Early Warning and Early Action Before Every Tsunami: Building partnerships and leveraging data to ensure no one is left behind
World Tsunami Awareness Day
November 4, 2022
Excellencies, ladies, and gentlemen,
It is a pleasure to be with you today to mark World Tsunami Awareness Day.
With COP 27 around the corner, we are reminded that we have no time to lose. This is the pinnacle of our global effort to chart humanity’s course beyond the climate crisis.
This is especially true for the coastal communities and island nations who are particularly vulnerable to sea-level rise. This is an existential threat to them.
The last seven years have been the hottest ever recorded; disasters are projected to increase by 40 percent in this decade alone. We are rapidly approaching dangerous tipping points for human health and safety, ecosystems, property and infrastructure, and we urgently need solutions that will bring us back from the brink.
Some may argue that Tsunamis are caused by earthquakes, volcanic eruptions, meteorite impacts and other underwater explosions, and not all causes are climate-related. But that’s exactly why robust and inclusive multi-hazard early warning systems and early action measures are vital.
We can’t entirely prevent disasters from occurring, but we can support countries to be better prepared from disasters of various causes.
It is shocking to hear that only half of the countries globally have reported being covered by multi-hazard early warning systems – underscoring that the call by the UN Secretary-General on Early Warning for All needs to be made a reality to further save lives, livelihoods and assets.
Early Warning Systems are a top adaptation priority in 88 percent of Nationally Determined Contributions to the Paris Agreement submitted by Least Developed Countries and Small Island Developing States.

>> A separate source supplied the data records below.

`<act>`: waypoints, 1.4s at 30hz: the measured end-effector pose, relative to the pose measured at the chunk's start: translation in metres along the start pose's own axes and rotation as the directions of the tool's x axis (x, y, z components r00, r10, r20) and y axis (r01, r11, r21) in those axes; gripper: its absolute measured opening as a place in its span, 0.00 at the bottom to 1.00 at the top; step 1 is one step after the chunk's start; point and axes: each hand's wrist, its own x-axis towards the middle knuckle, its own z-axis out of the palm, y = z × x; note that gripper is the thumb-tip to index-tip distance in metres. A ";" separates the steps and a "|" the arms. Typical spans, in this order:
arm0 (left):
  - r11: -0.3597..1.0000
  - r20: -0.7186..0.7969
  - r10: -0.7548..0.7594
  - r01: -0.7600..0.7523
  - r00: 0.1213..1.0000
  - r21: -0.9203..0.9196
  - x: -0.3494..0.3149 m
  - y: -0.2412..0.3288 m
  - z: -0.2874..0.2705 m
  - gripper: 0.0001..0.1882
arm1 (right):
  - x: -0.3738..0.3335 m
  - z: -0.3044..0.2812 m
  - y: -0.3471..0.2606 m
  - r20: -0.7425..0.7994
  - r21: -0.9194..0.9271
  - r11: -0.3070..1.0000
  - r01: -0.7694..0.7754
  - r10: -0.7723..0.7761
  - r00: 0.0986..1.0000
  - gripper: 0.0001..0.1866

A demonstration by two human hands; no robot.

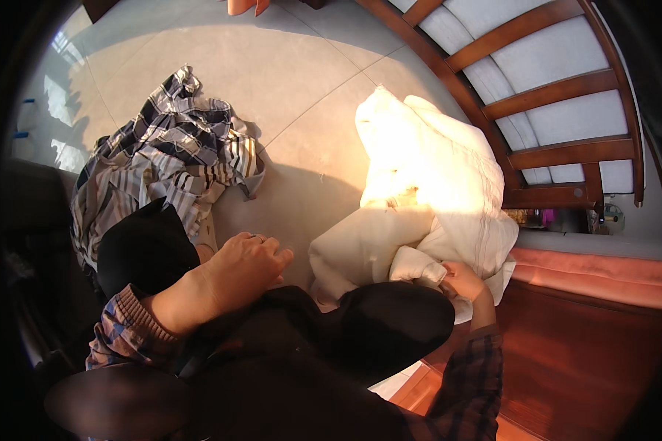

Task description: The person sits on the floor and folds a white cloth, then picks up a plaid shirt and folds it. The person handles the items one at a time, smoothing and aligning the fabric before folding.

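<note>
Right hand [466,282] gripping white quilt [460,184], fingertips hidden, sunlit part overexposed

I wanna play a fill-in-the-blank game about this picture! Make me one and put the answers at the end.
1. The hand holding the pale quilt is the person's ____ one.
2. The crumpled checked and striped cloth lies on the floor, to the ____ of the quilt.
3. The brown slats at the upper right are made of ____.
4. The brightest sunlight falls on the pale ____.

Missing words: right; left; wood; quilt.
</note>
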 end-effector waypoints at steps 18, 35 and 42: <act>0.996 -0.058 -0.082 0.081 0.995 -0.033 -0.011 -0.021 -0.014 0.13 | 0.200 -0.017 -0.115 -0.721 -0.506 0.811 -0.293 -0.212 0.659 0.25; 0.989 -0.111 0.089 -0.075 0.990 0.124 0.007 0.002 0.007 0.14 | -0.188 0.005 -0.151 -0.860 0.511 0.104 0.853 0.081 0.504 0.32; 0.988 -0.098 0.007 0.009 0.995 0.155 0.015 -0.003 0.006 0.15 | -0.262 -0.006 -0.173 -0.998 0.064 0.201 0.977 0.005 0.065 0.31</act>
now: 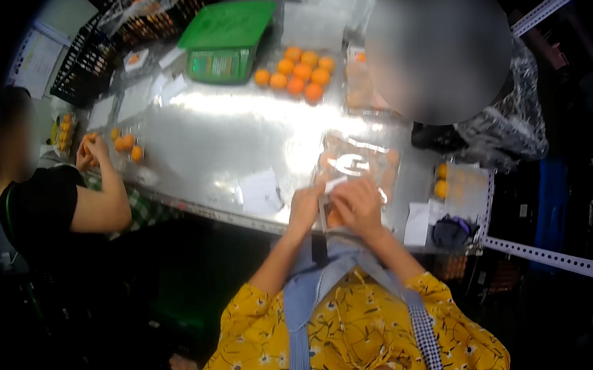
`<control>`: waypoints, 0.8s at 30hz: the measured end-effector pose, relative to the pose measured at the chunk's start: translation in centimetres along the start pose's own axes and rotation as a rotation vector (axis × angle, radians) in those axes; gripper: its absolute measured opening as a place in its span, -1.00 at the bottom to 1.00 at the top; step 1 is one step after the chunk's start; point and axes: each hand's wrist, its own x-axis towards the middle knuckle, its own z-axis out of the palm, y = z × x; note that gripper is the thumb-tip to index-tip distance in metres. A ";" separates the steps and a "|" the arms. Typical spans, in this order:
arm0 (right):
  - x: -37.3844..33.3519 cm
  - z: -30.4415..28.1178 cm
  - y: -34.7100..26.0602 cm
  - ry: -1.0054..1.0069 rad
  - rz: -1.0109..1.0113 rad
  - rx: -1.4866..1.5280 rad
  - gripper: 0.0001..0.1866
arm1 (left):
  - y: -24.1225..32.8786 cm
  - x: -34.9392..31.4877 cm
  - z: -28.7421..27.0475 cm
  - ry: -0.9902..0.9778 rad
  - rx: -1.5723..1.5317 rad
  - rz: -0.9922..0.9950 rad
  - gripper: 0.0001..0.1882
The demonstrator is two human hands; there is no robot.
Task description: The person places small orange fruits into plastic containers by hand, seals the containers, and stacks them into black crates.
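At the table's near edge, my left hand [305, 208] has its fingers closed on a small white paper slip [335, 183]. Close on its right is my right hand [357, 206], its fingers curled at the same slip. Just beyond them lies a clear plastic fruit pack [360, 154] with orange fruits dimly visible under its shiny top. Below the slip, between my hands, a pale-edged piece and a bit of orange show, partly covered by my fingers. Blur hides the exact fingertip contact.
Several loose oranges [302, 73] sit beside a green scale [222, 53]. White papers [259, 190] lie left of my hands. A dark pouch [451, 232] and another fruit pack [467, 185] are at right. Two people work nearby, one handling fruit at left. Black crates [89, 65] stand far left.
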 end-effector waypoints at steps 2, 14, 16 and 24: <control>0.5 -0.7 -0.3 0.019 0.073 -0.008 -0.80 | 0.7 -0.1 0.1 0.001 0.098 -0.026 -0.62; 0.4 -0.8 -0.1 -0.002 -0.039 -0.048 -0.85 | 1.7 -1.1 0.5 0.020 -0.020 -0.112 -0.63; 0.6 -0.8 -0.2 -0.008 -0.020 -0.045 -0.87 | 1.5 -1.0 0.5 0.024 0.040 -0.108 -0.62; 0.4 -0.8 0.1 -0.063 -0.017 -0.030 -0.87 | 1.2 -0.9 0.5 0.059 0.250 0.060 -0.57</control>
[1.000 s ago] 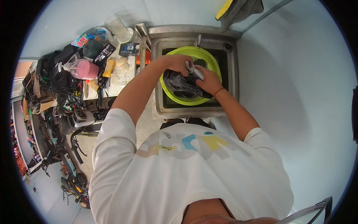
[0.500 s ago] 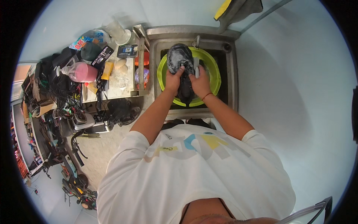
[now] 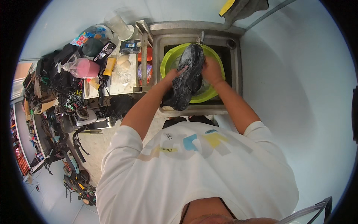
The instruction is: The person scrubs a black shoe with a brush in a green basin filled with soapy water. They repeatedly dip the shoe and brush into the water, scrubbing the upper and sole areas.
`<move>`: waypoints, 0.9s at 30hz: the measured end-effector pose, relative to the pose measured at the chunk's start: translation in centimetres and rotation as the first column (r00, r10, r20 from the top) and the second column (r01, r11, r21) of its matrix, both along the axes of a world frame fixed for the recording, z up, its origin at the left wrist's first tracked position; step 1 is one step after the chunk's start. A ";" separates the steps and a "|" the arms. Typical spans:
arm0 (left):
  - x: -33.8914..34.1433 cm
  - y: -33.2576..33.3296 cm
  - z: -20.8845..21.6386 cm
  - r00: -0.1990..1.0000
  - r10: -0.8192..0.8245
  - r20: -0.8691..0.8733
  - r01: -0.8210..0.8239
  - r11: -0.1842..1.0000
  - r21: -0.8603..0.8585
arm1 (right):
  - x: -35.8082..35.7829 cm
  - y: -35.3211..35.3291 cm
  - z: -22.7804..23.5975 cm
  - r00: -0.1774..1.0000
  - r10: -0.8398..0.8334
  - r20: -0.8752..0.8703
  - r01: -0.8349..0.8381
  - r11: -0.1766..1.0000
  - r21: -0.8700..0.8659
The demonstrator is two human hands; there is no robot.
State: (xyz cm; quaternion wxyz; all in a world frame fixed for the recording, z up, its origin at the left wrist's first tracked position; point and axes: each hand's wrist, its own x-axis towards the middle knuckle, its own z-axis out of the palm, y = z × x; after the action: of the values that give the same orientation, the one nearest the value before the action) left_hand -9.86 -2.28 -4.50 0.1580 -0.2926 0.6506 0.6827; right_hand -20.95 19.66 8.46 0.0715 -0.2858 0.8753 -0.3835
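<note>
A wet black shoe (image 3: 189, 67), streaked with white suds, is held tilted over a lime-green basin (image 3: 167, 61). My left hand (image 3: 174, 75) grips it from the left side, with the thumb across its upper surface. My right hand (image 3: 212, 70) is against the shoe's far right side, its fingers mostly hidden. The light grey brush that showed in this hand half a second ago is now out of sight behind the shoe. Inside the basin, cloudy water (image 3: 204, 89) shows to the right of the shoe.
The basin sits in a metal sink (image 3: 234, 82) below a tap (image 3: 201, 37). A cluttered shelf (image 3: 125, 80) on the left holds a pink pump bottle (image 3: 84, 68), a yellow tube (image 3: 109, 66) and a clear jug (image 3: 118, 27). A pale wall (image 3: 283, 82) stands at the right.
The shoe has turned, its lower end swinging left over the basin's near rim. My right hand has moved right and up behind it, and the brush has gone from view.
</note>
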 end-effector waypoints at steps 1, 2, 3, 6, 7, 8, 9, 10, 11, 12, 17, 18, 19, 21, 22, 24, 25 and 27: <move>-0.1 0.2 -0.8 0.999 0.025 -0.033 -0.022 0.996 0.090 | 1.8 1.1 -1.0 0.999 0.038 -0.002 -0.038 0.999 0.000; 0.2 0.2 -1.1 0.996 0.064 -0.059 -0.052 0.983 0.177 | 3.7 2.0 -1.7 0.996 0.084 0.011 -0.084 0.996 0.003; -0.2 1.2 4.1 0.991 0.127 -0.036 -0.103 0.915 0.389 | 3.8 3.3 -2.3 1.000 -0.013 -0.001 0.013 1.000 0.028; -0.1 0.2 7.0 0.983 0.154 0.098 -0.180 0.904 0.387 | 2.6 3.8 -1.6 0.997 -0.067 -0.040 0.063 0.994 -0.084; -0.2 0.1 7.8 0.983 0.105 0.147 -0.140 0.958 0.250 | 1.6 3.6 -1.0 0.999 -0.020 -0.050 0.009 0.979 -0.204; -0.3 -0.1 8.4 0.977 0.063 0.202 -0.086 0.991 0.107 | 1.0 3.3 0.1 0.998 0.023 -0.066 -0.043 0.946 -0.322; 0.1 -0.3 7.5 0.984 -0.001 0.180 -0.007 0.999 0.039 | 2.0 3.0 1.7 0.991 0.094 -0.099 -0.110 0.979 -0.169; 0.5 -0.8 5.8 0.984 -0.067 0.162 0.072 0.997 -0.030 | 3.7 2.6 3.2 0.978 0.169 -0.118 -0.172 0.985 -0.011; 0.5 -1.0 3.9 0.981 -0.134 0.143 0.149 0.984 -0.102 | 4.5 2.3 4.1 0.960 0.246 -0.130 -0.226 0.963 0.149; 0.5 -1.0 0.8 0.965 -0.158 0.208 0.200 0.959 -0.202 | 3.1 2.0 3.5 0.963 0.219 -0.156 -0.210 0.975 0.075; 1.9 1.7 3.9 0.983 -0.129 0.132 0.175 0.878 -0.446 | 4.4 3.3 1.4 0.952 0.285 -0.108 -0.265 0.949 0.168; 2.3 1.4 4.5 0.965 -0.192 0.176 0.256 0.828 -0.499 | 5.8 3.6 1.6 0.936 0.346 -0.059 -0.322 0.912 0.254; 2.6 1.0 5.1 0.942 -0.252 0.223 0.335 0.768 -0.545 | 5.8 4.3 0.9 0.916 0.401 -0.014 -0.381 0.881 0.281; 2.5 1.2 6.7 0.920 -0.274 0.281 0.388 0.740 -0.550 | 3.0 3.7 -0.6 0.959 0.274 -0.079 -0.255 0.948 0.191; 1.9 2.0 7.8 0.925 -0.244 0.290 0.366 0.776 -0.514 | 2.2 3.6 -1.4 0.973 0.203 -0.108 -0.187 0.972 0.144; 1.5 1.9 7.9 0.916 -0.311 0.254 0.401 0.742 -0.538 | 6.5 2.2 -1.8 0.958 0.268 -0.100 -0.260 0.962 0.084; 1.9 1.5 6.7 0.884 -0.415 0.216 0.456 0.664 -0.592 | 7.9 1.6 -2.0 0.950 0.297 -0.098 -0.293 0.955 0.053; 2.7 1.8 5.9 0.871 -0.440 0.218 0.472 0.629 -0.618 | 5.3 2.5 -3.3 0.969 0.236 -0.068 -0.226 0.966 0.126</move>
State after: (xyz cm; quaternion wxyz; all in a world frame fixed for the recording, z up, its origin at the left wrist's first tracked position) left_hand -7.17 -0.52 1.38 0.2277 -0.1704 0.8955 0.3422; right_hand -15.62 22.16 5.15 0.0961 -0.3970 0.8591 -0.3084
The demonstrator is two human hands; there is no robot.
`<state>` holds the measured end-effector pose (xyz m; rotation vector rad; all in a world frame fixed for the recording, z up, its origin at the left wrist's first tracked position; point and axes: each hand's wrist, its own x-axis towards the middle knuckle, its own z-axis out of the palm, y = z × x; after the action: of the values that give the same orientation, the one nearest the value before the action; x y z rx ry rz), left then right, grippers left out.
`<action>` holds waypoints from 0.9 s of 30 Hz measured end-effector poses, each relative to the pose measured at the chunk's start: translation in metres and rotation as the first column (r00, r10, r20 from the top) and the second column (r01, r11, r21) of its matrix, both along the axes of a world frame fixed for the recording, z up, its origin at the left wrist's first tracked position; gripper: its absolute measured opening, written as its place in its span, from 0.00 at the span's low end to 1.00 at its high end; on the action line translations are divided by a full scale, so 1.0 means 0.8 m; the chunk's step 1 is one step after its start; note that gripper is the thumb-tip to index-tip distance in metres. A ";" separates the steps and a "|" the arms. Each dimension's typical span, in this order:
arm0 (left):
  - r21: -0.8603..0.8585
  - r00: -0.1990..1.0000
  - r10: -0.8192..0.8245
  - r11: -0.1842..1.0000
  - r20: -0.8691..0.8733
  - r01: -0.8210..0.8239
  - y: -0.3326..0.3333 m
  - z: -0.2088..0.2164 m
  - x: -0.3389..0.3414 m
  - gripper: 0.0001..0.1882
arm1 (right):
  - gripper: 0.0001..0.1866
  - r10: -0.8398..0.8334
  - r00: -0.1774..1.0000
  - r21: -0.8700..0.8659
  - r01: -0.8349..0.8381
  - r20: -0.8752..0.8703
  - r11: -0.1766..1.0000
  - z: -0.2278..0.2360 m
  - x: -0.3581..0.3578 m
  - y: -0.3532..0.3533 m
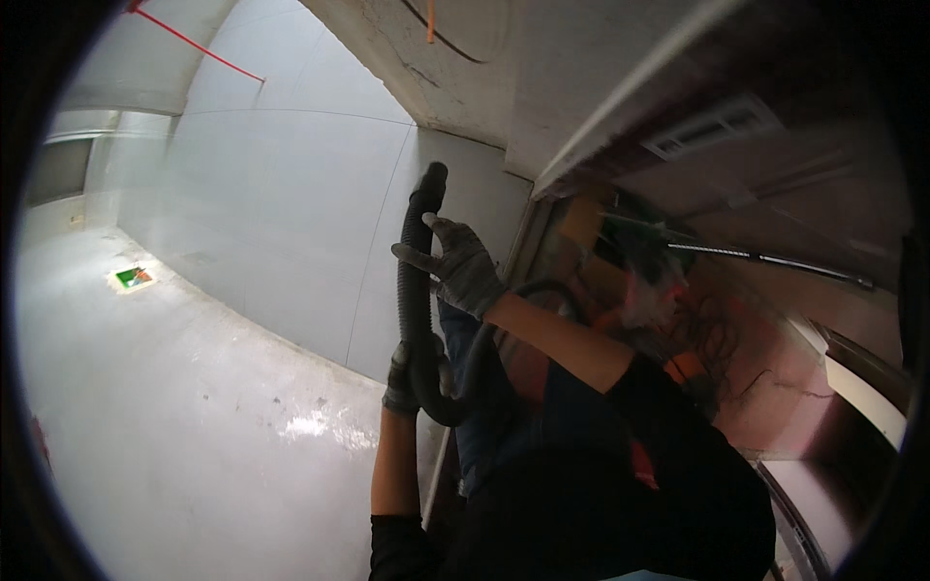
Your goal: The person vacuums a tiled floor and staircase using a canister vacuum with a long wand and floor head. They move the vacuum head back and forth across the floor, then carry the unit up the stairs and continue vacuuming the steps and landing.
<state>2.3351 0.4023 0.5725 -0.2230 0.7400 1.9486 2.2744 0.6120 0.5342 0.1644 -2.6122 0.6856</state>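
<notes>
A black corrugated hose [415, 290] stands nearly upright in front of me, its smooth cuff end [432, 179] pointing up toward the pale wall panel. Lower down, the hose bends in a loop and runs back to the right behind my right forearm. My left hand [400, 380], in a grey glove, is wrapped round the hose just above this bend. Higher up, my gloved right hand [463, 266] reaches in from the right. Its fingers are spread, and one lies across the front of the hose below the cuff.
A smooth pale wall panel [281, 194] rises ahead, meeting a grey floor [223, 416] on the left. A small green-edged opening or patch [133, 280] shows by the wall. At right are a metal rod [775, 259], tangled cables [712, 334] and blurred clutter.
</notes>
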 end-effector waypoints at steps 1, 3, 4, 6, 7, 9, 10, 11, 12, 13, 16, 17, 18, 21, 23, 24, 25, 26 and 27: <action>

Across Asia and the Pacific, including in countries such as the Cook Islands and Tuvalu, UNDP is supporting the establishment of early warning systems and modernising the capture, analysis, and distribution of climate and risk information – key pieces of the puzzle in building a more resilient, smart future for these small island developing states.
Through interconnected approaches that focus on forecasting and anticipation in planning and actions on prevention, response, and recovery, we’re doing more to help countries and communities understand the risks they face, and to better manage and reduce these risks.
And it is important to emphasize that more investments are needed throughout the early warning system value cycle, with emphasis on reaching the 'last mile.'
Since 2017, we have worked with the Government of Japan to implement a regional project to strengthen school preparedness for Tsunamis. Today, over 170,000 students, teachers, and school administrators from 380 schools in 24 Asia Pacific countries were trained in tsunami preparedness and participated in safe evacuation drills through this programme. During the Global Platform for Disaster Risk Reduction this year in Bali, Indonesia, I personally participated in the drill conducted under this Project, and witnessed how the Early Warning system is directly made use to urge the school students and communities to evacuate.
I’m sure many of you would have also seen our Tsunami Story Book series, designed raise awareness by capturing young readers’ attention through inspiring stories and actionable information.
Today, we are launching the 4th story book, this time from Tonga featuring the story of Li’Oa, a driver at the National Emergency Management Office, who successfully evacuated people from the tsunami in January this year.
Awareness is a key element of early warning and early action. It can save lives and livelihoods, especially when it is linked to the multi-hazard early warning systems.
UNDP strongly believes that inclusive early warning systems, along with a complete understanding of risks, enables communities to anticipate better, take action earlier, and reduce the devastating impact of disasters. And for this, partnerships are key to the success. On this Tsunami World Tsunami Awareness Day, UNDP is proud to work with each of you to achieve that goal.